This exercise calls for an exact copy of the listing, with no pictures kept.
^^^^^^^^^^^^^^^^
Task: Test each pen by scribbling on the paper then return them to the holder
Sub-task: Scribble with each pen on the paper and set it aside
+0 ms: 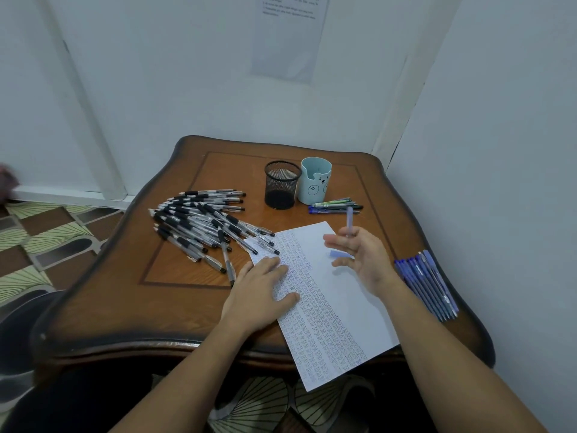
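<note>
As fingers hold it upright, the pen looks pale lilac.

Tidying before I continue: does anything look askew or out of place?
The scribble-covered white paper sheet lies skewed, its near corner overhanging the front edge of the brown wooden table; the left hand rests on it.

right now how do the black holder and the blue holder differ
The black holder is see-through wire mesh; the blue holder has solid walls. The black holder has a plain level rim, while the blue holder's rim dips in a notch and its front shows a bear face. Both stand upright, side by side.
</note>
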Available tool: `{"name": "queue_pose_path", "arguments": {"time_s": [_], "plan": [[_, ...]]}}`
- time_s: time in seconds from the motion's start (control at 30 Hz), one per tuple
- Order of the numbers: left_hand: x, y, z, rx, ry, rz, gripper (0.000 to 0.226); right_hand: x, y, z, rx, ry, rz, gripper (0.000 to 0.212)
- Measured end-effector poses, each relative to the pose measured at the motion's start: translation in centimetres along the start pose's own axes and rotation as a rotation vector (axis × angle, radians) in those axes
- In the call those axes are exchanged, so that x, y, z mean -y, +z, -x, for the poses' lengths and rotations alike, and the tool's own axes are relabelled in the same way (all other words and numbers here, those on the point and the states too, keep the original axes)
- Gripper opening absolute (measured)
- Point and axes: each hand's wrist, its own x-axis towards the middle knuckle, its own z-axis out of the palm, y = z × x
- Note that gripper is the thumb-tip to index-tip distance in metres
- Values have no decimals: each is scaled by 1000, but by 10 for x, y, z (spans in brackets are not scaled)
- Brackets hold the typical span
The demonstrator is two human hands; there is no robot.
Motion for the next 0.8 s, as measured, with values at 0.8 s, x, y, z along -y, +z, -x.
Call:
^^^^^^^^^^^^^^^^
Answer to this problem:
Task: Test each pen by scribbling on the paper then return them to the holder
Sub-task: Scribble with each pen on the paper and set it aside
+0 ms: 
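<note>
As fingers hold it upright, the pen looks pale lilac.

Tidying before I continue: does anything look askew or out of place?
The scribble-covered white paper sheet lies skewed, its near corner overhanging the front edge of the brown wooden table; the left hand rests on it.

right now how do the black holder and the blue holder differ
The black holder is see-through wire mesh; the blue holder has solid walls. The black holder has a plain level rim, while the blue holder's rim dips in a notch and its front shows a bear face. Both stand upright, side by side.
</note>
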Available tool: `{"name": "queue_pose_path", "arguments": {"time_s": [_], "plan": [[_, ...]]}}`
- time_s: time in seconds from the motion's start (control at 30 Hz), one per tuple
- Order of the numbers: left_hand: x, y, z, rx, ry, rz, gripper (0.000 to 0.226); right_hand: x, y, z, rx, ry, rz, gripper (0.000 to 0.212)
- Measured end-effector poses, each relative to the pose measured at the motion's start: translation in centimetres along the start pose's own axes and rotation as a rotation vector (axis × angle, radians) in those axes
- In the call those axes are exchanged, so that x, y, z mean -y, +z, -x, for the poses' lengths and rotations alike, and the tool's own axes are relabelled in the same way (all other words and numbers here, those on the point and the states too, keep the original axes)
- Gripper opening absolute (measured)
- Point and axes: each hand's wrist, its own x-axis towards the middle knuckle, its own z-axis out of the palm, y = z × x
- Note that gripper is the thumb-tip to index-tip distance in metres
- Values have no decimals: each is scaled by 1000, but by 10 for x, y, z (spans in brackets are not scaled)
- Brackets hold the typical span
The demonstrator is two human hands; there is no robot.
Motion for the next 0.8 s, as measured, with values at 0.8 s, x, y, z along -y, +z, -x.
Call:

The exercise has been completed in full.